Adaptive visual encoders: Dynamically adjust resolution and token count based on scene complexity (e.g., more tokens at intersections, fewer on highways).
Streaming token compression: Compress visual tokens on-the-fly before feeding to the world model, with recent advances showing promising latency reductions.
Multi-hop layer skipping: Adaptively skip redundant transformer layers based on score change rates, achieving up to 28% layer sparsity and 29% latency reduction.

3.5 Cloud-Edge Hybrid Architectures

Given that full-scale world models exceed current edge compute budgets, hybrid architectures are essential:

Architecture Tiers

Tier 1: On-Vehicle (Hard Real-Time)
  - Perception (object detection, lane detection, free space)
  - Basic prediction (constant velocity, simple maneuvers)
  - Planning (trajectory generation from pre-computed cost maps)
  - Control (actuation, emergency braking)
  - Latency: <100ms, no network dependency

Tier 2: Roadside/Airport Edge Server (Soft Real-Time)
  - Enhanced prediction (complex interaction modeling)
  - World model inference (compressed/distilled variants)
  - Multi-vehicle coordination
  - V2X communication hub
  - Latency: 10-50ms over 5G/private network

Tier 3: Cloud (Non-Real-Time)
  - Full world model training and evaluation
  - Large-scale simulation and scenario generation
  - Fleet-wide model updates
  - Data aggregation and mining
  - Latency: seconds to minutes

Offloading Strategies

Selective offloading: Computationally intensive but latency-tolerant tasks (long-horizon prediction, route planning, world model rollouts beyond the immediate planning horizon) are offloaded to edge servers or cloud.
Fallback architecture: Vehicle operates autonomously using on-board compute; edge/cloud enhance performance when available but are never required for safety.
Data volume challenge: Modern AVs produce 1.4-19 TB/hour. The Automotive Edge Computing Consortium forecasts 100 petabytes/month from 100M connected vehicles by 2025-2030.
Energy/cost benefit: Hybrid edge-cloud reduces energy consumption by ~10,000 kWh per device annually and cuts costs by ~$1,500/year compared to centralized cloud processing.

4. Infrastructure

4.1 Data Collection and Upload from Fleet

Data Generation Scale

Source	Data Rate	Notes
Single camera (5MP, 30fps)	~200 MB/s raw	8-12 cameras per vehicle
LiDAR (128-channel)	~300 MB/s	Point cloud data
Radar	~10-50 MB/s	Multiple radar units
IMU/GPS/CAN	~1 MB/s	Vehicle telemetry
Total per vehicle	~1-4 TB/hour	Varies by sensor suite
Fleet (1,000 vehicles, 8hr/day)	8-32 PB/day	Before compression

Upload Strategies

Physical media transfer remains the primary method for bulk sensor data. Wireless upload of terabytes per vehicle per day is impractical with current cellular bandwidth. Rivian's approach uses AWS Data Transfer Terminal, a managed facility with purpose-built hardware for sustained high-volume transfer from physical drives to S3.

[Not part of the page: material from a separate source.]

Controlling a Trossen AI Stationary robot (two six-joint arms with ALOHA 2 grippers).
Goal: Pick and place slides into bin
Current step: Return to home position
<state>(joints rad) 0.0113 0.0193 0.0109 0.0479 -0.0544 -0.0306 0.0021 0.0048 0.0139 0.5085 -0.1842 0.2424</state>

Selective upload via edge processing on-vehicle: Only upload "interesting" data (edge cases, disengagements, near-misses, novel scenarios). On-vehicle ML models identify and flag data worth uploading, reducing upload volume by 90-99%.

Depot-based upload: Vehicles upload data when parked at depots via high-bandwidth wired connections (10-100 Gbps Ethernet). For airport GSE, this could leverage depot WiFi 6E or wired connections during charging.

Future: Integration of upload with charging infrastructure. As autonomous EVs charge, they simultaneously upload data through high-bandwidth connections embedded in charging stations.

4.2 OTA Model Updates

The automotive OTA market is growing at 17% CAGR (2025-2035), reflecting the criticality of remote model updates for autonomous fleets.

Update Architecture

Delta updates: Only transmit model weight differences, reducing update size by 80-95% compared to full model replacement.
Segmented transmission: Large updates broken into smaller segments that can resume from where they left off, handling intermittent connectivity.
Staged rollout: Updates deployed to a limited number of vehicles first, with performance monitoring before broader release.
Rollback capability: Retain previous software versions for immediate reversion if issues are detected.
Dual-partition boot: Vehicle maintains two software partitions; updates are written to the inactive partition and atomically switched on reboot.

Safety Considerations

Updates must not interrupt safety-critical operations
Validation in digital twin environments before deployment
Cryptographic signing and verification of all model artifacts
Compliance with UNECE WP.29 R156 (software update management)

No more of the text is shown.